Leather interior detailing guide, as per title, does it exist?

Within these articles you'll find pretty much everything you need to know about detailing; if you do your research correctly. TOGWT® Autopia Detailing Wiki - http://www.autopia.org/forum/autopi...t%AE-detailing-articles-index-hyperlinks.html 

There are currently 21 articles on the cleaning, care and maintenance of automotive leather upholstery


----------



## kasman (Sep 10, 2009)

vblanche said:


> I agree, I usually DIY...but thing is I have few stains I'd like someone to assess what to do...if something is possible


Any chance of pics or more info what the stains are etc? Id be happy to advise if that is any use:thumb:


----------



## carnadge1 (Jul 16, 2010)

go to a sadlers.. (a shop that sells horse tackle.. sadles and whips.. )) no pun .. and buy some sadle soap. that will clean it very well then after its dry, go over the seat with a small amount af vasaline but rub in with your fingers and palms. leave for 40 mins then polish with microfiber cloth.. * BLINGING *


----------



## carnadge1 (Jul 16, 2010)

and hi all newby


----------



## ribvanrey (May 5, 2012)

carnadge1 said:


> go to a sadlers.. (a shop that sells horse tackle.. sadles and whips.. )) no pun .. and buy some sadle soap. that will clean it very well then after its dry, go over the seat with a small amount af vasaline but rub in with your fingers and palms. leave for 40 mins then polish with microfiber cloth.. * BLINGING *


Car leather is not remotely like horse tack or even leather jackets.

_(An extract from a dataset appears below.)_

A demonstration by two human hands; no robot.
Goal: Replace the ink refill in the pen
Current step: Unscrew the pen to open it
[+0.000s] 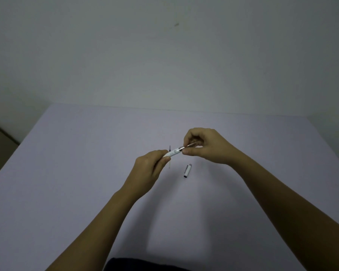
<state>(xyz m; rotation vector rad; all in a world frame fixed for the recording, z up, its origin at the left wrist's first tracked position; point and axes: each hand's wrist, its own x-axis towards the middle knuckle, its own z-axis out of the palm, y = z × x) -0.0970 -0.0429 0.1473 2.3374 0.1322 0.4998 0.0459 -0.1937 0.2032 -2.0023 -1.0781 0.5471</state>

It is coated in a laminate to protect it from wear, oils & grease, sweat and abrasion. Using Saddle Soap will not help. Vasaline, as a petrolium based product, will not help either.

Please use the products mentioned above ie. Dr Leather and Gliptone or seek expert assistance if painting and sealing is required. Yes folks the worn faded leather is coloured by a vinyl based paint which stretches and reforms when the seat is sat in and the bolsters rubbed. Rib


----------



## sprocketser (Aug 4, 2012)

Yep , different leather types , been reading for hrs on this topic! lol


----------



## Typhoon (Nov 1, 2008)

vblanche said:


> or can someone recommend me a leather detailer working in Bristol area?


http://furnitureclinic.co.uk/index.php (forum supporter) can advise and recommend a local supplier who can do it for you...

Used on of their kits do do a whole refurb....

http://www.detailingworld.co.uk/forum/showthread.php?t=259049&page=10


----------